Virtual Pediatric Hospital: CQQA: Fire Safety for Families
Pediatrics Common Questions, Quick Answers Fire Safety for Families
Donna D'Alessandro, M.D.Peer Review Status: Internally Reviewed
Lindsay Huth, B.A.
Creation Date: April 2002
Last Revision Date: April 2002
Why is fire safety important?
House fires can be very dangerous.
Fire is the number one cause of death at home for children age 5 or younger.
Thousands of children lose their lives in house fires each year.
Every family member must know how to escape the house.

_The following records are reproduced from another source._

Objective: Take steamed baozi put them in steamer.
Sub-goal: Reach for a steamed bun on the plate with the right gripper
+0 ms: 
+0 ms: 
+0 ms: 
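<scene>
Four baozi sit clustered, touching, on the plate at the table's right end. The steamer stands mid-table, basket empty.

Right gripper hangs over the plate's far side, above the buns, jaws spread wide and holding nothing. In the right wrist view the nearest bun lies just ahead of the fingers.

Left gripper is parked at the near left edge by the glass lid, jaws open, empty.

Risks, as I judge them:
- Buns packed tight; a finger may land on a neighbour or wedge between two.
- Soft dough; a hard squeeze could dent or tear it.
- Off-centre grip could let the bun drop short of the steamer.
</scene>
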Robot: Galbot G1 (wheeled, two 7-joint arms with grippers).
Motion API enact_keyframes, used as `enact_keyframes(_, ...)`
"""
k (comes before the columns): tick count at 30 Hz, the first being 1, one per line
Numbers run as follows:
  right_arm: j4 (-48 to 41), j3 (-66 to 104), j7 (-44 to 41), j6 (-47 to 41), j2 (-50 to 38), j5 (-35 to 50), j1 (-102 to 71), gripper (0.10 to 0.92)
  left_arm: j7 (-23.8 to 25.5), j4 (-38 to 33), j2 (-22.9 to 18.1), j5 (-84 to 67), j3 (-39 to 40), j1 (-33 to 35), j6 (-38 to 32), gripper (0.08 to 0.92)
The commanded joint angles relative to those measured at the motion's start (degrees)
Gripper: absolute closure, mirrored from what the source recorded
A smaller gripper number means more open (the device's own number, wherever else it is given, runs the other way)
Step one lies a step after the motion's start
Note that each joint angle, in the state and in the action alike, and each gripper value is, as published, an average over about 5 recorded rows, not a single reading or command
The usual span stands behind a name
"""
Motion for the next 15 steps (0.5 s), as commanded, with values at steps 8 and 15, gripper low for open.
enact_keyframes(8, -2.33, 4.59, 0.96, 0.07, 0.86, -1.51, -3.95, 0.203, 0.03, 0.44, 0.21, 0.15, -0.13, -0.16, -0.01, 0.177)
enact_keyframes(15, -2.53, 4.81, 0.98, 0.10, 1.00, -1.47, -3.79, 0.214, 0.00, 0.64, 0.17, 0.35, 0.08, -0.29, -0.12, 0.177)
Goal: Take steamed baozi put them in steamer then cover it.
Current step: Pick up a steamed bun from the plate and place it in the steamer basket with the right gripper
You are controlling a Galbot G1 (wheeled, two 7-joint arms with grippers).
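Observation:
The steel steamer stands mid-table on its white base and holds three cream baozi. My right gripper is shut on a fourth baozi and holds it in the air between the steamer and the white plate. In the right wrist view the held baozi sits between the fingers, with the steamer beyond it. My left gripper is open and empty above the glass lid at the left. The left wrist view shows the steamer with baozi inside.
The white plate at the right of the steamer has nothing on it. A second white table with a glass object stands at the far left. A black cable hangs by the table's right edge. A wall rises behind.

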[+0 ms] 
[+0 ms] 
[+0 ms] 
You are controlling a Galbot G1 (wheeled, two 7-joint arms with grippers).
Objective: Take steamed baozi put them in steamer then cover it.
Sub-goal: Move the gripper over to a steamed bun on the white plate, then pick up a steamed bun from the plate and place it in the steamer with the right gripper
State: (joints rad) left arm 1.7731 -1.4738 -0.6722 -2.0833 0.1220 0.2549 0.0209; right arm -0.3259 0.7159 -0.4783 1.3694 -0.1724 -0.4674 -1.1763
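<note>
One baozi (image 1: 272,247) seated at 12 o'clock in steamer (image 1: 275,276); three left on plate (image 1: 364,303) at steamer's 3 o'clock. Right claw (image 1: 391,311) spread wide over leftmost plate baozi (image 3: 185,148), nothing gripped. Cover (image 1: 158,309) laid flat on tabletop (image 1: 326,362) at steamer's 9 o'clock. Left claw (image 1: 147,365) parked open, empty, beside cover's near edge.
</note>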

What can we do to prevent fires in our home?Fire prevention is a very important step in fire safety. Check your house
for fire hazards and follow these safety tips:
Cords and Appliances
Don't plug too many cords into one socket. Make sure children understand
this when using video games, toys, or hair dryers and curling irons.
Don't run cords under rugs.
Make sure night-lights and lamps don't touch fabrics, such as drapes
or bed spreads.
Avoid using electrical or portable heaters. If you must use one, keep
it away from bedspreads, drapes, etc.
Throw out appliances that overheat, smoke, spark, or smell unusual.
Or, keep them out of reach of children and do not use them until they
Don't let children use the stove or other kitchen tools without supervision.
Don't leave food cooking while you are not in the kitchen.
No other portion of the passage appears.